**Exercise requirements**. Copy without pictures. Please restate each line of the listing exactly.

***** Recorded data

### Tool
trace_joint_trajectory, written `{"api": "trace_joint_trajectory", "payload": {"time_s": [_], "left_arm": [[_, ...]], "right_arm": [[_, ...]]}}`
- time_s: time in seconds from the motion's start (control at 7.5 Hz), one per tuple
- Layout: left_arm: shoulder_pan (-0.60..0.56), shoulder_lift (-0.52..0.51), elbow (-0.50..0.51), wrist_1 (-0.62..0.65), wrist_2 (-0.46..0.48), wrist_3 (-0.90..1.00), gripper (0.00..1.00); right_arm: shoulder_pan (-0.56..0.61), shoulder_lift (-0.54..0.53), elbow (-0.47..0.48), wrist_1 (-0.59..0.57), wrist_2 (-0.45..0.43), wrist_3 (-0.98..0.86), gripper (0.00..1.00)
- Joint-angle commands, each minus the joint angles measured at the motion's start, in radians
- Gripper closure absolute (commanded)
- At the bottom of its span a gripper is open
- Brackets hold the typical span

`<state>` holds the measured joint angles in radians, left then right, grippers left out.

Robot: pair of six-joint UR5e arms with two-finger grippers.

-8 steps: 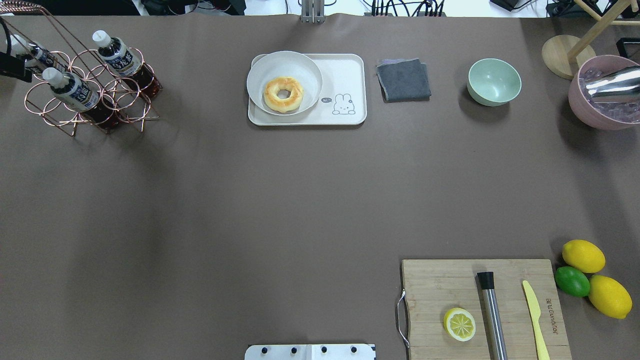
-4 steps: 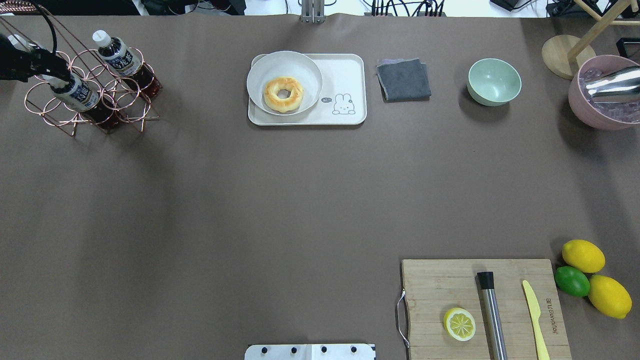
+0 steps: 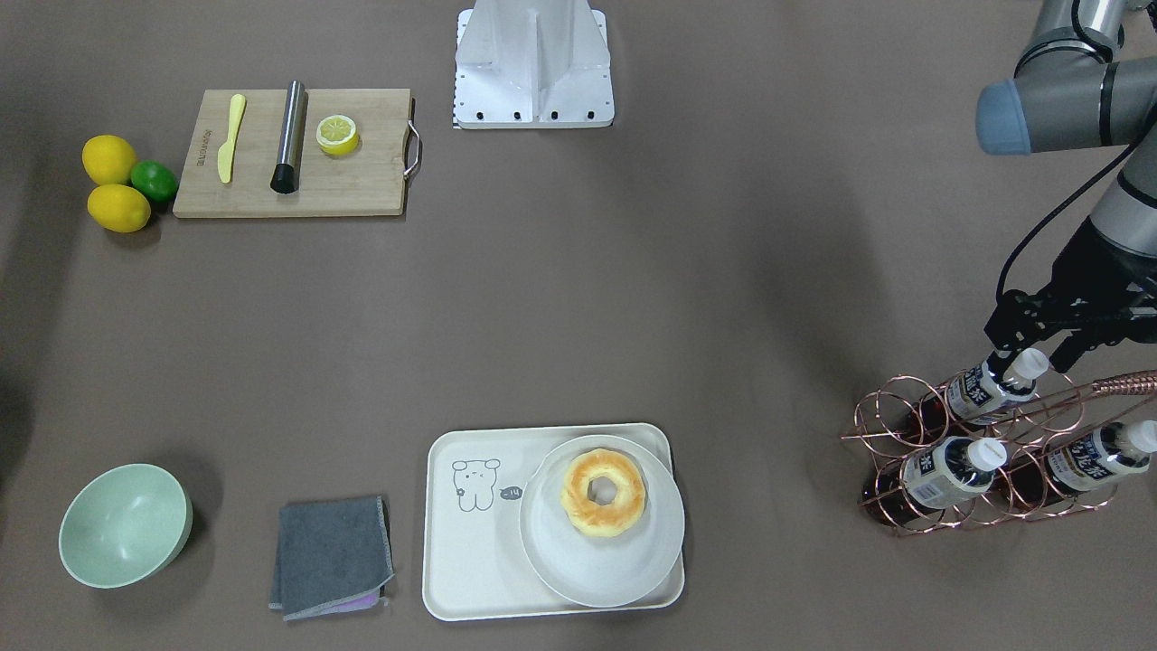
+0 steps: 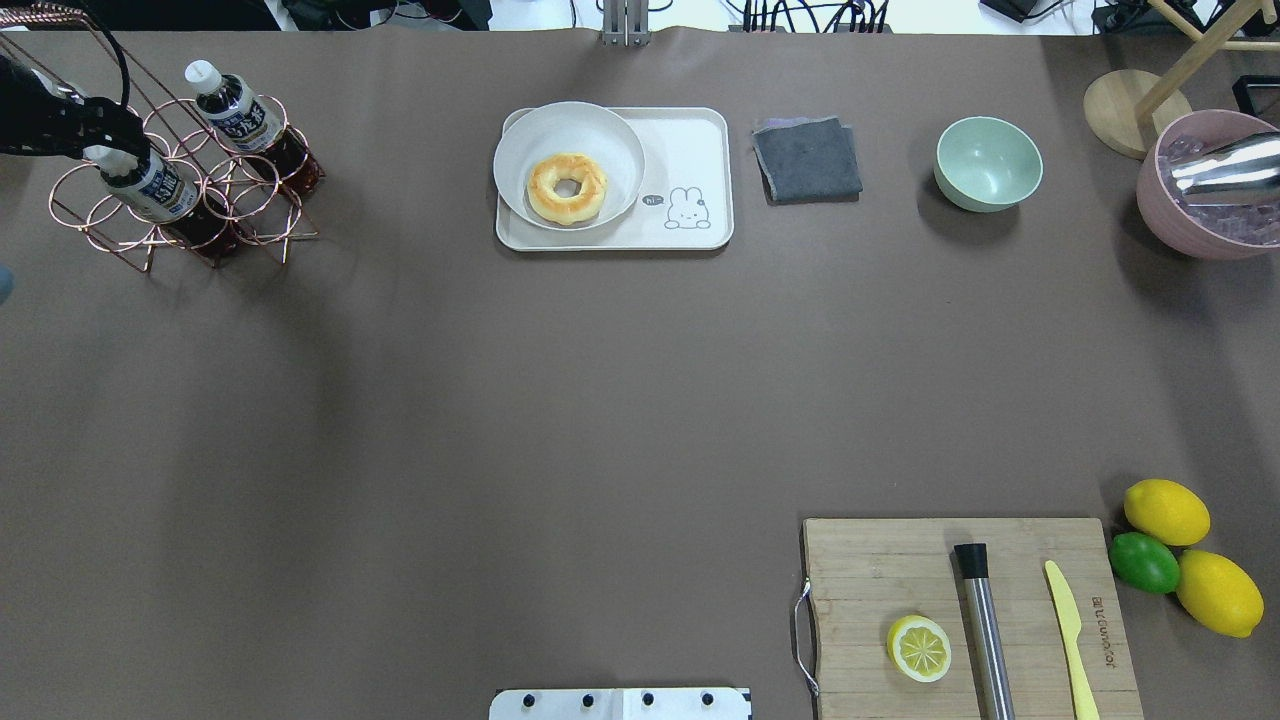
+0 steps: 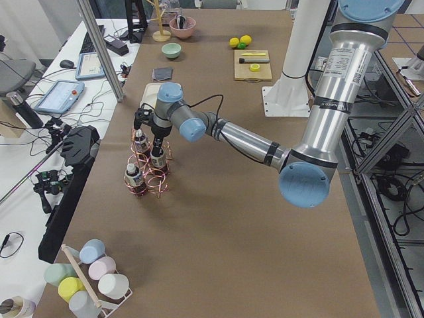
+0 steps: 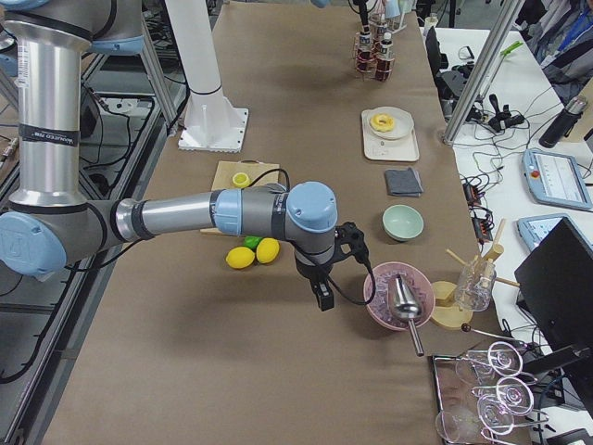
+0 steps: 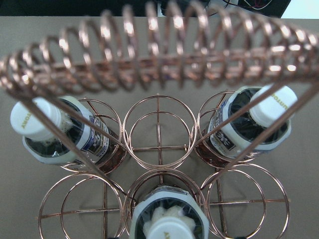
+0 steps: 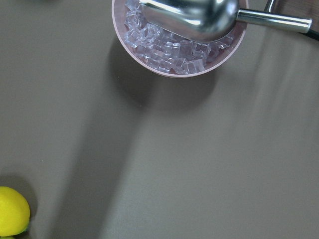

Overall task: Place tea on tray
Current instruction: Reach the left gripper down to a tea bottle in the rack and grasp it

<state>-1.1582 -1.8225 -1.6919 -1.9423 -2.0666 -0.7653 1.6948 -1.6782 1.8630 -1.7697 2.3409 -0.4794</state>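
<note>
The left gripper (image 3: 1030,351) hung over the copper wire rack (image 3: 1121,383) at the table's far edge on the robot's left. Its jaws stood apart on either side of the white cap of the tea (image 3: 978,391). Contact with the cap could not be confirmed. The tea stood tilted in a ring of the rack, well apart from the tray (image 3: 470,565).

The right gripper (image 6: 323,300) hung above bare table beside the pink bowl (image 4: 1168,230). Whether its jaws were apart or together could not be told.

The table was covered by a plain brown sheet (image 3: 578,298), lying flat. Benches with tablets and cables ran along the operators' side.

Count of items:
- Bottles: three, all in the rack, namely the tea, a second bottle (image 3: 945,472) and a third bottle (image 3: 1089,458).
- One tray, bearing one round plate (image 3: 597,571) with one doughnut (image 3: 578,495) on it.
- One grey cloth (image 3: 330,556), just beside the tray.
- Bowls: two, namely one green bowl (image 3: 122,524) and the pink bowl, which held ice cubes (image 8: 164,50) and one metal scoop (image 8: 194,15).
- One cutting board (image 3: 362,185), carrying one lemon half (image 3: 337,134), one steel cylinder (image 3: 289,136) and one yellow knife (image 3: 231,136).
- Whole lemons: two (image 3: 108,158) (image 3: 117,207), with one lime (image 3: 155,180) touching them, beside the board.
</note>
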Motion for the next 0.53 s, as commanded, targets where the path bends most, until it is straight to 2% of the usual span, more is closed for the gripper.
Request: {"api": "trace_joint_trajectory", "payload": {"time_s": [0.0, 0.13, 0.27, 0.4], "left_arm": [[0.0, -0.001, 0.005, -0.004, 0.0, -0.002, 0.65], [0.0, 0.002, 0.0, -0.003, 0.0, -0.012, 0.95], [0.0, 0.002, -0.003, -0.003, 0.002, -0.012, 1.0], [-0.001, 0.005, -0.011, 0.0, 0.0, -0.006, 1.0]], "right_arm": [[0.005, -0.006, 0.001, 0.015, 0.002, 0.001, 0.0], [0.005, -0.008, 0.004, 0.015, 0.009, 0.001, 0.0], [0.008, -0.008, 0.005, 0.015, 0.014, 0.001, 0.0], [0.009, -0.008, 0.007, 0.015, 0.014, 0.001, 0.0]]}}
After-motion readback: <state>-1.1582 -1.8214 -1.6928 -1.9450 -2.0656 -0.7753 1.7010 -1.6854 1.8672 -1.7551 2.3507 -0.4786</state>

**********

**Output for this task**.
### Tool
trace_joint_trajectory, written `{"api": "trace_joint_trajectory", "payload": {"time_s": [_], "left_arm": [[_, ...]], "right_arm": [[_, ...]]}}`
- time_s: time in seconds from the motion's start (control at 7.5 Hz), one per tuple
- Layout: left_arm: shoulder_pan (-0.60..0.56), shoulder_lift (-0.52..0.51), elbow (-0.50..0.51), wrist_1 (-0.62..0.65), wrist_2 (-0.46..0.48), wrist_3 (-0.90..1.00), gripper (0.00..1.00); right_arm: shoulder_pan (-0.56..0.61), shoulder_lift (-0.54..0.53), elbow (-0.47..0.48), wrist_1 (-0.59..0.57), wrist_2 (-0.45..0.43), wrist_3 (-0.98..0.86), gripper (0.00..1.00)
- Joint-angle commands, each minus the joint angles measured at the motion's start, in radians
- Gripper closure absolute (commanded)
- At the bottom of its span a gripper is open
- Brackets hold the typical span

`<state>` holds the measured joint angles in radians, left then right, grippers left out.

Robot: pair of six-joint UR5e arms with two-finger grippers.

-8 steps: 
-4 steps: 
+0 steps: 
+0 steps: 
+0 steps: 
+0 steps: 
+0 steps: 
+0 steps: 

Overall task: Place tea on tray
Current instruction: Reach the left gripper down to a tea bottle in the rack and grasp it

<state>-1.1582 -1.8225 -1.6919 -1.9423 -2.0666 -0.7653 1.6948 -1.6782 1.8630 -1.7697 2.3409 -0.4794</state>
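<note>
The left gripper (image 3: 1030,351) hung over the copper wire rack (image 3: 1121,383) at the table's far edge on the robot's left. Its jaws stood apart on either side of the white cap of the tea (image 3: 978,391). Contact with the cap could not be confirmed. The tea stood tilted in a ring of the rack, well apart from the tray (image 3: 470,565).

The right gripper (image 6: 323,300) hung above bare table beside the pink bowl (image 4: 1168,230). Whether its jaws were apart or together could not be told.

The table was covered by a plain brown sheet (image 3: 578,298), lying flat. Benches with tablets and cables ran along the operators' side.

Count of items:
- Bottles: three, all in the rack, namely the tea, a second bottle (image 3: 945,472) and a third bottle (image 3: 1089,458).
- One tray, bearing one round plate (image 3: 597,571) with one doughnut (image 3: 578,495) on it.
- One grey cloth (image 3: 330,556), just beside the tray.
- Bowls: two, namely one green bowl (image 3: 122,524) and the pink bowl, which held ice cubes (image 8: 164,50) and one metal scoop (image 8: 194,15).
- One cutting board (image 3: 362,185), carrying one lemon half (image 3: 337,134), one steel cylinder (image 3: 289,136) and one yellow knife (image 3: 231,136).
- Whole lemons: two (image 3: 108,158) (image 3: 117,207), with one lime (image 3: 155,180) touching them, beside the board.
</note>
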Motion for the next 0.53 s, as commanded, targets where the path bends most, until it is straight to 2% of the usual span, more is closed for the gripper.
Request: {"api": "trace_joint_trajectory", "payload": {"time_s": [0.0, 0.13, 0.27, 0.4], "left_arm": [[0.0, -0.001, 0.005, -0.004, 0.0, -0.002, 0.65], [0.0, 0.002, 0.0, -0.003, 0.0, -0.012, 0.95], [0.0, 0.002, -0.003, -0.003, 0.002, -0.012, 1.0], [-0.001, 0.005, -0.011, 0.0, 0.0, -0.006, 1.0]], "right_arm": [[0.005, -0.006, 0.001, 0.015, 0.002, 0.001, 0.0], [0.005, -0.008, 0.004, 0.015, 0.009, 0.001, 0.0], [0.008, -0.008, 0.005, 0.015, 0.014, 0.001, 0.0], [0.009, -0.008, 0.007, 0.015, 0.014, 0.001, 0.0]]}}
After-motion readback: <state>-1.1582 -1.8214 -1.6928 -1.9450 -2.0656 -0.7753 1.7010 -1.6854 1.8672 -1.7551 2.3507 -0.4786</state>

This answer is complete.